**Work request**: From the first line to the last, copy the material exactly and leave the pictures out.

○ ○ ○ ○ ○ ○ ○

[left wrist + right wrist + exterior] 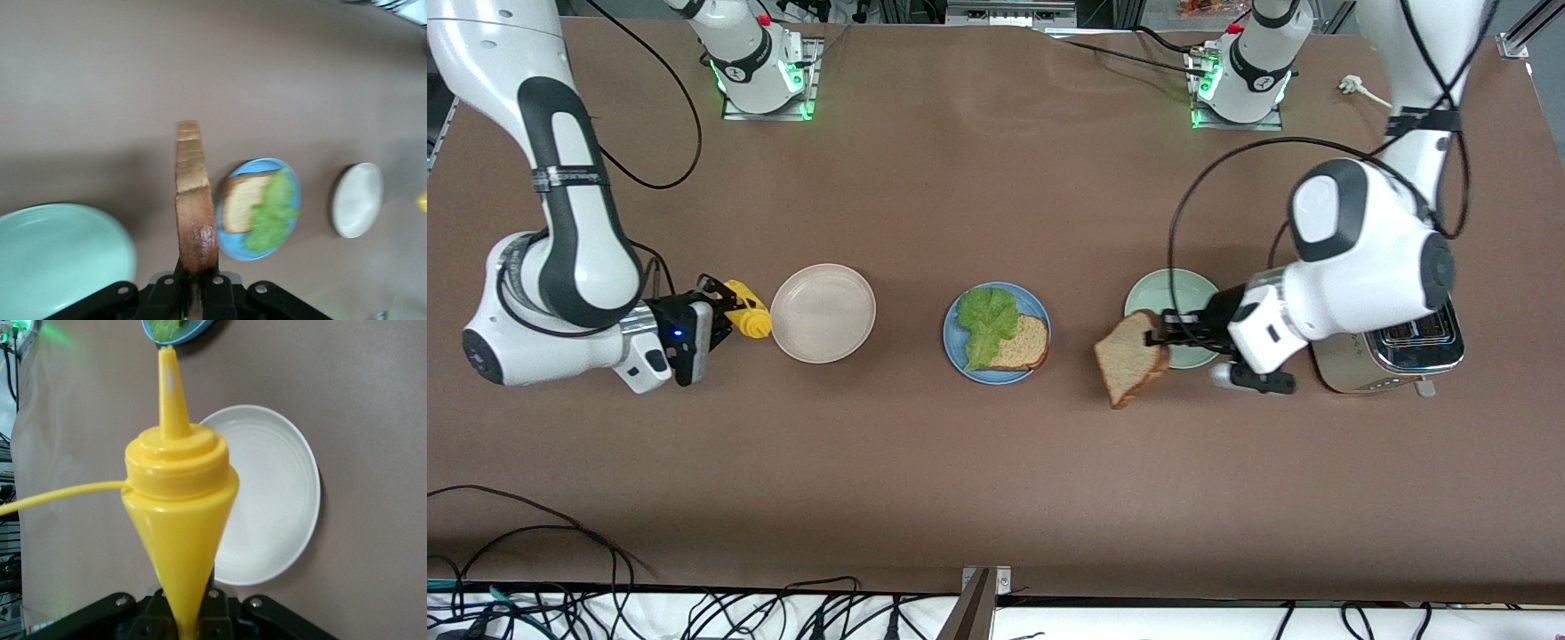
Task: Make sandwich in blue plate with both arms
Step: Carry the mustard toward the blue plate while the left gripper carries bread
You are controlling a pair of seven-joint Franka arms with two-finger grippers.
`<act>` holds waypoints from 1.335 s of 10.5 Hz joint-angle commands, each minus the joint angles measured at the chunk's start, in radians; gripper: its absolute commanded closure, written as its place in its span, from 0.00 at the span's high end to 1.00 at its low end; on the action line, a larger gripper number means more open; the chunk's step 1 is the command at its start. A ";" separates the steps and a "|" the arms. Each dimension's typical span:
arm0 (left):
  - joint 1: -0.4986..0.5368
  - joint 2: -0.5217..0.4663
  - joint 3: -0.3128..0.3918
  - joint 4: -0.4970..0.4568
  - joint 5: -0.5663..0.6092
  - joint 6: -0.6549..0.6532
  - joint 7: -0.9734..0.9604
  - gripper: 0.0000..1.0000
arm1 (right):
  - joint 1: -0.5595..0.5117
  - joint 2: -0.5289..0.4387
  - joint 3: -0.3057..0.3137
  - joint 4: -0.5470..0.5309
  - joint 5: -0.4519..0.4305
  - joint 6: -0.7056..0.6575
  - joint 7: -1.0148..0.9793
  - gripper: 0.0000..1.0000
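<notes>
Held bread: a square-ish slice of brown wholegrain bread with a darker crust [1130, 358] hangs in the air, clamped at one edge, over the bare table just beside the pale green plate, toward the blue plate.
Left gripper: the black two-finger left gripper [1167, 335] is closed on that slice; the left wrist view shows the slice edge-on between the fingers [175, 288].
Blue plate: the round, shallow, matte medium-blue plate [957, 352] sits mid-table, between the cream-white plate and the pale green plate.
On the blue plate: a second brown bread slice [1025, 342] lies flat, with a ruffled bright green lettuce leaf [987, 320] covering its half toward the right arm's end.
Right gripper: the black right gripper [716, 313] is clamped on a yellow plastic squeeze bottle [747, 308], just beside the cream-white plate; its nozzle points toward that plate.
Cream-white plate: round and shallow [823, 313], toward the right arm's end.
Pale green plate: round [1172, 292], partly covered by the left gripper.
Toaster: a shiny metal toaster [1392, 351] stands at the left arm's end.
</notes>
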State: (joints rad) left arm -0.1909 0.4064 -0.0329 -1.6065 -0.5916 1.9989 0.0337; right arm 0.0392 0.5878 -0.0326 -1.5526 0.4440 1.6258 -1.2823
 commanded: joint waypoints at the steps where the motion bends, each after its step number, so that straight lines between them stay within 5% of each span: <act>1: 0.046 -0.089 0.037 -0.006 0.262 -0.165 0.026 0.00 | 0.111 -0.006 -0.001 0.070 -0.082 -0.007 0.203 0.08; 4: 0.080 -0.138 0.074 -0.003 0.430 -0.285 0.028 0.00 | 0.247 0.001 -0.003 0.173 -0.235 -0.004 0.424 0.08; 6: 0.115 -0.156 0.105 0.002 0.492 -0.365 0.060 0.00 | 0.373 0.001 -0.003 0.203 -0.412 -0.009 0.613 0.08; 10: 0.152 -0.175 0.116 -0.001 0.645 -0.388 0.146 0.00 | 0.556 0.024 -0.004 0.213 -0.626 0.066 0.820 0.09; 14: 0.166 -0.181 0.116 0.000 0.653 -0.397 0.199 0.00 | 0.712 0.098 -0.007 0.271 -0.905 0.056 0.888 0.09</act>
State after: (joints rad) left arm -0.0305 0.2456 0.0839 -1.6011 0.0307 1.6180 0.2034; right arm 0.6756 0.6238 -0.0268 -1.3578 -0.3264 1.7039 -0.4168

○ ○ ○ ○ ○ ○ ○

**Result below**:
[left wrist + right wrist + exterior] 
Task: Make sandwich in blue plate with both arms
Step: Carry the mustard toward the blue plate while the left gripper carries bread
You are controlling a pair of seven-joint Franka arms with two-finger grippers.
`<act>` holds waypoints from 1.335 s of 10.5 Hz joint-angle commands, each minus the joint angles measured at the chunk's start, in radians; gripper: its absolute commanded closure, written as its place in its span, from 0.00 at the span's high end to 1.00 at its low end; on the action line, a larger gripper number means more open; the chunk's step 1 is the command at its start. A ";" separates the steps and a "|" the arms. Each dimension's typical span:
arm0 (left):
  - joint 1: -0.4986..0.5368
  - joint 2: -0.5217..0.4663
  - joint 3: -0.3128..0.3918
  - joint 4: -0.4970..0.4568
  - joint 5: -0.5663..0.6092
  - joint 6: -0.6549..0.6532
  - joint 7: -0.9734..0.9604
  - gripper: 0.0000..1.0000
arm1 (right):
  - joint 1: -0.5595..0.5117
  - joint 2: -0.5289..0.4387
  - joint 3: -0.3057..0.3137
  - joint 4: -0.5470..0.5309
  - joint 5: -0.4519..0.4305
  - joint 6: -0.7056..0.6575
  - joint 7: -1.0148..0.9793
  - gripper: 0.0000..1.0000
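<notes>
Held bread: a square-ish slice of brown wholegrain bread with a darker crust [1130, 358] hangs in the air, clamped at one edge, over the bare table just beside the pale green plate, toward the blue plate.
Left gripper: the black two-finger left gripper [1167, 335] is closed on that slice; the left wrist view shows the slice edge-on between the fingers [175, 288].
Blue plate: the round, shallow, matte medium-blue plate [957, 352] sits mid-table, between the cream-white plate and the pale green plate.
On the blue plate: a second brown bread slice [1025, 342] lies flat, with a ruffled bright green lettuce leaf [987, 320] covering its half toward the right arm's end.
Right gripper: the black right gripper [716, 313] is clamped on a yellow plastic squeeze bottle [747, 308], just beside the cream-white plate; its nozzle points toward that plate.
Cream-white plate: round and shallow [823, 313], toward the right arm's end.
Pale green plate: round [1172, 292], partly covered by the left gripper.
Toaster: a shiny metal toaster [1392, 351] stands at the left arm's end.
</notes>
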State: (joints rad) left arm -0.1909 0.4064 -0.0329 -1.6065 -0.5916 1.9989 0.0337; right arm 0.0392 0.5878 -0.0326 -1.5526 0.4440 1.6258 -1.2823
 commanded: joint waypoints at the steps where the motion bends, each after its step number, so that straight lines between them stay within 5% of each span: <act>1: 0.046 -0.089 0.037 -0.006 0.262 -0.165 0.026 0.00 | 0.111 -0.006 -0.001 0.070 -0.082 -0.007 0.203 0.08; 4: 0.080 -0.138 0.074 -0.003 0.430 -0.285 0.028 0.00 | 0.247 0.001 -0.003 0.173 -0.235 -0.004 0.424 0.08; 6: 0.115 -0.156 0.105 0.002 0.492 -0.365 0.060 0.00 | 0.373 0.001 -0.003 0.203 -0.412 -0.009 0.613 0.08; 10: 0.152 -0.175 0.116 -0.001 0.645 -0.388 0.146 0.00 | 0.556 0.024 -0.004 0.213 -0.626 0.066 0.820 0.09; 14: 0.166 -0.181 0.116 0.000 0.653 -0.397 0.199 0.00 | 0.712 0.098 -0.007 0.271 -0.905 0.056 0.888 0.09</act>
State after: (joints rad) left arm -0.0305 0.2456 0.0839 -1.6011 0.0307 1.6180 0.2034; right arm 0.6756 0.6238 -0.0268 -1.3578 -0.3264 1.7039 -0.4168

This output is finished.